_Problem to work on_
From the data below, restate every line word for word.

_Information supplied_
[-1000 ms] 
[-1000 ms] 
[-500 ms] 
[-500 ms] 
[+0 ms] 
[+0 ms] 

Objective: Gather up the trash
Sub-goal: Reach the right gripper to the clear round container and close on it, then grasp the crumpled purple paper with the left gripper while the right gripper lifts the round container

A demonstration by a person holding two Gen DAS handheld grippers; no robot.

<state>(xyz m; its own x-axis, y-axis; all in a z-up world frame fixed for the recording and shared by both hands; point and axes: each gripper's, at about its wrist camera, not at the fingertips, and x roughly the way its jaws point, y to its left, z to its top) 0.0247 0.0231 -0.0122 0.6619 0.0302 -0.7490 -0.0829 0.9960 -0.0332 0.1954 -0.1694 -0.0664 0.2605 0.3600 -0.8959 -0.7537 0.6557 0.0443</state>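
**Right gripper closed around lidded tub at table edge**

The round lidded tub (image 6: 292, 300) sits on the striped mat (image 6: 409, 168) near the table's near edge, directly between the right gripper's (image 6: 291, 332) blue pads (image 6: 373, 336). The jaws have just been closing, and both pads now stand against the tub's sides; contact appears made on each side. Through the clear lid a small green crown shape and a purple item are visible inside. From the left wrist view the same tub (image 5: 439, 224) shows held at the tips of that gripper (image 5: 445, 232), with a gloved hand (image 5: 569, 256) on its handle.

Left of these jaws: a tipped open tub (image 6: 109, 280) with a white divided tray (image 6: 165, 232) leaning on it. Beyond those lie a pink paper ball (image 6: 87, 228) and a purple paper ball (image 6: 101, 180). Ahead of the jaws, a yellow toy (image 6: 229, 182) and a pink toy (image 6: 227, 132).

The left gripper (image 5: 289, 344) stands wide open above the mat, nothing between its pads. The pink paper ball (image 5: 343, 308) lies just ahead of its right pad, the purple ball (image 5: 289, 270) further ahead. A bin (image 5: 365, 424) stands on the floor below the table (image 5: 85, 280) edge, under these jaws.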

_Expected output_
[-1000 ms] 
[-1000 ms] 
[-500 ms] 
[-500 ms] 
[+0 ms] 
[+0 ms] 

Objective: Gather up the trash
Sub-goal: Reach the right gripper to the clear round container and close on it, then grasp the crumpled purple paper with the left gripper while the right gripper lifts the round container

A demonstration by a person holding two Gen DAS handheld grippers; no robot.

<state>(xyz m; its own x-axis, y-axis; all in a z-up world frame fixed for the recording and shared by both hands; point and axes: each gripper's, at about its wrist camera, not at the fingertips, and x roughly the way its jaws point, y to its left, z to its top) 0.0247 0.0231 -0.0122 0.6619 0.0302 -0.7490 -0.0829 0.9960 -0.0332 0.1954 -0.1694 -0.0664 0.2605 0.3600 -0.8959 -0.7537 0.6557 0.0443</state>
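**Right gripper closed around lidded tub at table edge**

The round lidded tub (image 6: 292, 300) sits on the striped mat (image 6: 409, 168) near the table's near edge, directly between the right gripper's (image 6: 291, 332) blue pads (image 6: 373, 336). The jaws have just been closing, and both pads now stand against the tub's sides; contact appears made on each side. Through the clear lid a small green crown shape and a purple item are visible inside. From the left wrist view the same tub (image 5: 439, 224) shows held at the tips of that gripper (image 5: 445, 232), with a gloved hand (image 5: 569, 256) on its handle.

Left of these jaws: a tipped open tub (image 6: 109, 280) with a white divided tray (image 6: 165, 232) leaning on it. Beyond those lie a pink paper ball (image 6: 87, 228) and a purple paper ball (image 6: 101, 180). Ahead of the jaws, a yellow toy (image 6: 229, 182) and a pink toy (image 6: 227, 132).

The left gripper (image 5: 289, 344) stands wide open above the mat, nothing between its pads. The pink paper ball (image 5: 343, 308) lies just ahead of its right pad, the purple ball (image 5: 289, 270) further ahead. A bin (image 5: 365, 424) stands on the floor below the table (image 5: 85, 280) edge, under these jaws.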

No additional lines are needed for this answer.